**Assignment**: The expected output is every line from the one containing "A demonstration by" to the end of the data below, exactly, and no other line.

**Supplied information**:
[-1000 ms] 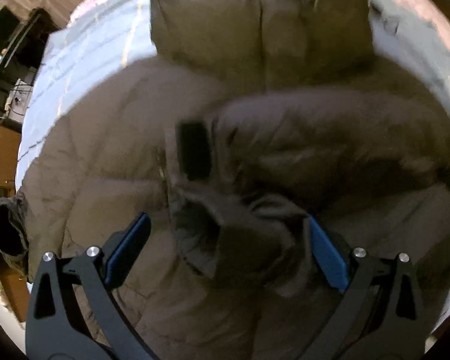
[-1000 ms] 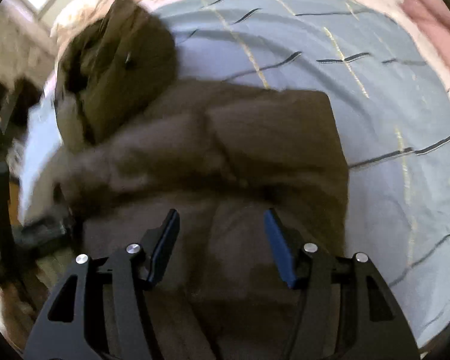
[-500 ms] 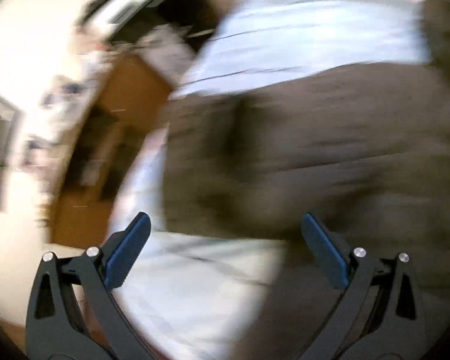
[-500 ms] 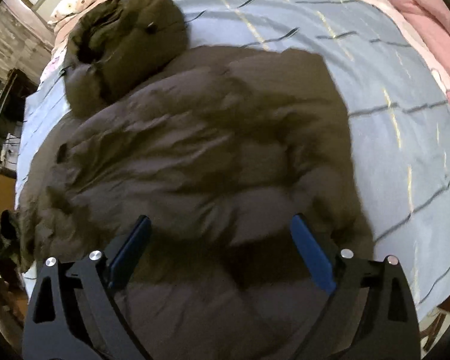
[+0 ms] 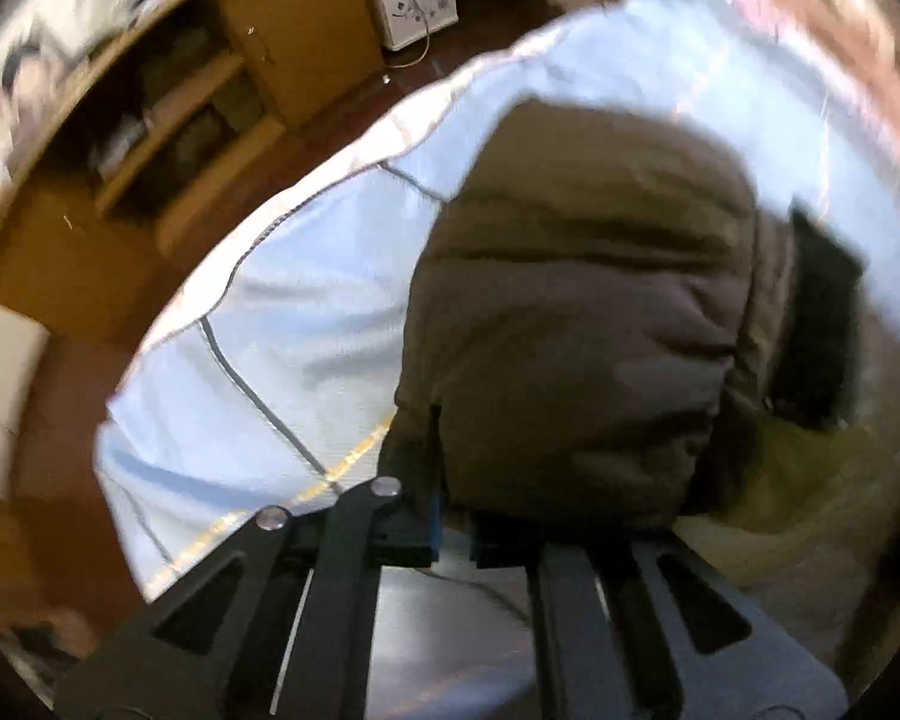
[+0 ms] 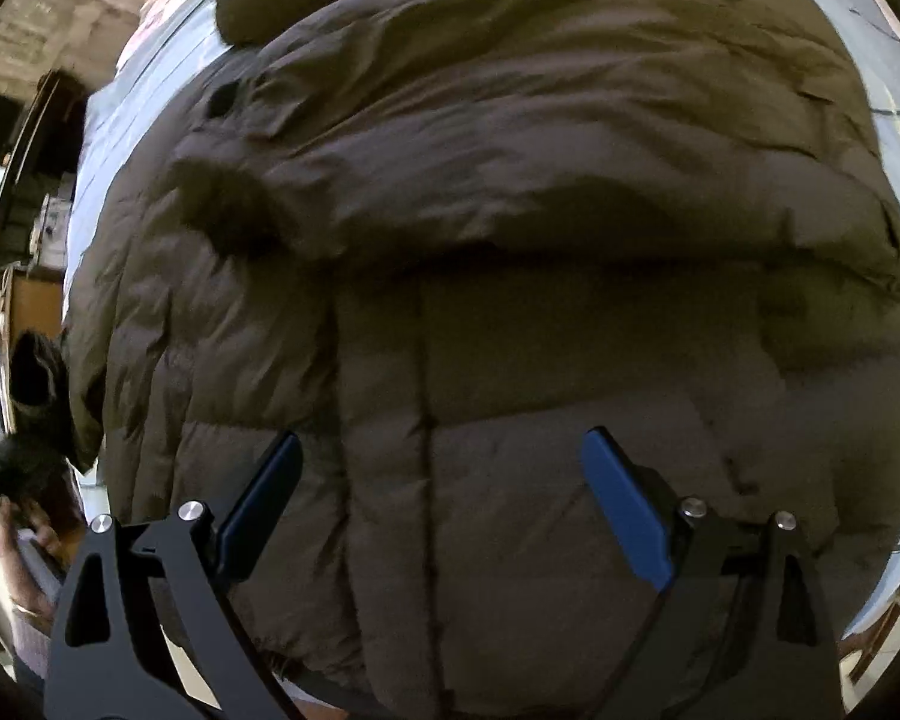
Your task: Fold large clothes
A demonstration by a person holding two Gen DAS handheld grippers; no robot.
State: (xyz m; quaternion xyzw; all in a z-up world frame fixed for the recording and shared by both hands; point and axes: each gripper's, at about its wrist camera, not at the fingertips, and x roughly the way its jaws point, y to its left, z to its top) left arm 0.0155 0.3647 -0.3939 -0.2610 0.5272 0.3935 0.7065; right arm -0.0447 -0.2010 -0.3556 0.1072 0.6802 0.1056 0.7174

**Response to this task**:
A demonstration by a person holding two Gen DAS handheld grippers; no robot.
State: (xyz m; quaternion xyzw; all in a z-up world frame fixed for the recording and shared by both hands; point and axes: each gripper's, at about its wrist camera, not at the fingertips, and x roughly the way its jaws point, y to its left, z to its top) left arm 0.0155 0.3647 -0.3939 -0.2610 0.5272 0.3935 0.7065; right arm -0.0447 -0.2010 -0.3556 0.1072 0.6802 0.1056 0.7174

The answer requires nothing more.